Hingga kelak maut yang akan memisahkan kita.

Aku sama sekali tidak menyadari bahwa sore itu adalah kebersamaanku yang terakhir dengannya. Ucapan dengan nada candaan yang dilontarkan seolah menyiratkan kepergiannya yang sebentar lagi akan kuhadapi.

Akankah ada penghapusan dosa bagi hamba hina yang menyia-nyiakan waktu kebersamaan bersama sosok yang dicinta? Ataukah ada kesempatan untuk menebus kesalahan dengan dipertemukan lagi dalam kondisi yang berbeda?

Yogyakarta, 2018

Suratan Takdir

Sang surya selalu menunjukkan kemegahannya dengan menyinari tiap-tiap jengkal bumi khatulistiwa, tanpa pandang bulu maupun waktu. Ia hanya menjalankan apa yang sudah ditetapkan oleh Sang Pencipta, pemegang tertinggi kuasa di alam semesta.

Betapa Maha Agungnya Ia yang bisa mengubah dan melakukan apapun dalam sekejap saja, bahkan kecepatan cahaya dan kedipan mata tidak sanggup menandinginya.

Jika Tuhan memang seagung itu, mengapa garis takdir berisi penderitaan ini harus kuterima?

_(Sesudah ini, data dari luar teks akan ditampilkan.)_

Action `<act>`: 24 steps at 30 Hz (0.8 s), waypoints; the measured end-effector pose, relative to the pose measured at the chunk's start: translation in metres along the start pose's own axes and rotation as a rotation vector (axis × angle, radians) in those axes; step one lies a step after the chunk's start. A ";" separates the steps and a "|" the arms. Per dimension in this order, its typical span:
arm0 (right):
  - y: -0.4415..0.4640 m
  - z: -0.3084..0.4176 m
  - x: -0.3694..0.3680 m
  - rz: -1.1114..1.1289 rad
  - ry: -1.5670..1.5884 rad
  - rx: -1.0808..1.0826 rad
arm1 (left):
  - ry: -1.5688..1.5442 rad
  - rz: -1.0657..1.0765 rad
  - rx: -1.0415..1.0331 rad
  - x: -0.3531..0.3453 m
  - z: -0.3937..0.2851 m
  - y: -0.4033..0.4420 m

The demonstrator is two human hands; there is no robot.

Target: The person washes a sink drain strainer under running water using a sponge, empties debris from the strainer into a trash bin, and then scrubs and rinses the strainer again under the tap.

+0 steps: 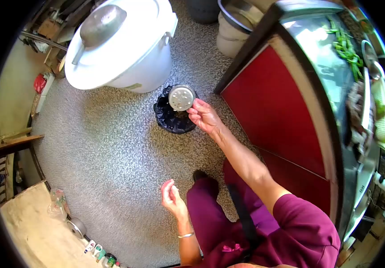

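My right hand (205, 117) grips the edge of a small round metal dish (181, 98), whose face shows pale specks that may be holes or bits. The dish is tilted over a small bin lined with a black bag (175, 123); the bin's inside is mostly dark. My left hand (172, 196) hangs in front of my thighs above the floor, its fingers loosely curled with a gap at the thumb and nothing visible in it.
A large white lidded tub (143, 67) stands beyond the bin, with a metal ladle (103, 27) on its lid. A red-panelled cabinet (275, 107) rises at right, green vegetables (346, 47) on top. A pale bucket (230, 38) stands behind. A wooden board (40, 228) is at lower left.
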State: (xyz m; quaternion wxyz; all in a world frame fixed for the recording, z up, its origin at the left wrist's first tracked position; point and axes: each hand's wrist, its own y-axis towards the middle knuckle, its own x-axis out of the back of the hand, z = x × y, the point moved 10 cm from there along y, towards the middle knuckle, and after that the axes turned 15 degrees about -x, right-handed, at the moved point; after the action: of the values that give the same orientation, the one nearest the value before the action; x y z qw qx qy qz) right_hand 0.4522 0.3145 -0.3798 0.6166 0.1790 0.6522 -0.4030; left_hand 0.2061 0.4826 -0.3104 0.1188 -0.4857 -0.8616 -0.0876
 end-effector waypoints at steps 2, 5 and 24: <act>0.032 -0.012 0.088 0.031 0.056 0.016 | -0.056 -0.051 0.040 -0.016 0.041 -0.004; 0.028 -0.028 0.260 -0.723 -0.090 0.061 | -0.138 -0.121 0.094 -0.037 0.083 -0.003; 0.048 -0.006 0.132 -0.095 -0.101 0.025 | -0.661 -0.105 0.588 -0.115 0.203 0.012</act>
State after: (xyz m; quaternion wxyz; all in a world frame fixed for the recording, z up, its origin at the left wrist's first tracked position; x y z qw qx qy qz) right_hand 0.4601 0.3129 -0.5200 0.6268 0.1348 0.6229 -0.4483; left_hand 0.2504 0.4487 -0.5372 -0.0347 -0.3888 -0.8650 0.3153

Rasa marah, kecewa, dan sedih berpadu dan menyelimuti perasaanku saat ini. Emosi begitu mendominasi, akal sehat serta kepala dingin yang biasa kuperlihatkan saat berada di meja hijau seolah lenyap ditelan bumi—atau mungkin dimatikan fungsinya untuk sementara waktu. Agaknya kali ini merupakan pemakluman lantaran kesehatan fisikku yang belum begitu stabil, setelah mengalami koma hampir satu bulan lamanya.

Kecelakaan di hari (yang seharusnya) bahagia kami merenggut segalanya, termasuk eksistensinya di muka bumi ini.

Perih dan ngilu yang menggelayuti kepala beserta sebagian tubuh lain rasanya tidak ada apa-apanya dibanding dengan kepergiannya. Sesak pada dada mulai tidak terkendali, netra memerah lantaran air mata yang terus mengalir tanpa suara isak tangis. Hanya ada degup jantung yang bekerja dua kali lipat beserta amarah yang kian membuncah. Tidak ada yang bisa kulakukan dengan kondisi seperti ini selain mengikhlaskan kepulangannya ke surga.

Tuhan yang memberi, Tuhan pula yang mengambilnya.

Haruskah aku mengikhlaskan kepergiannya? Jika ia yang kuanggap rumah telah tiada, kemana lagi aku harus berpulang?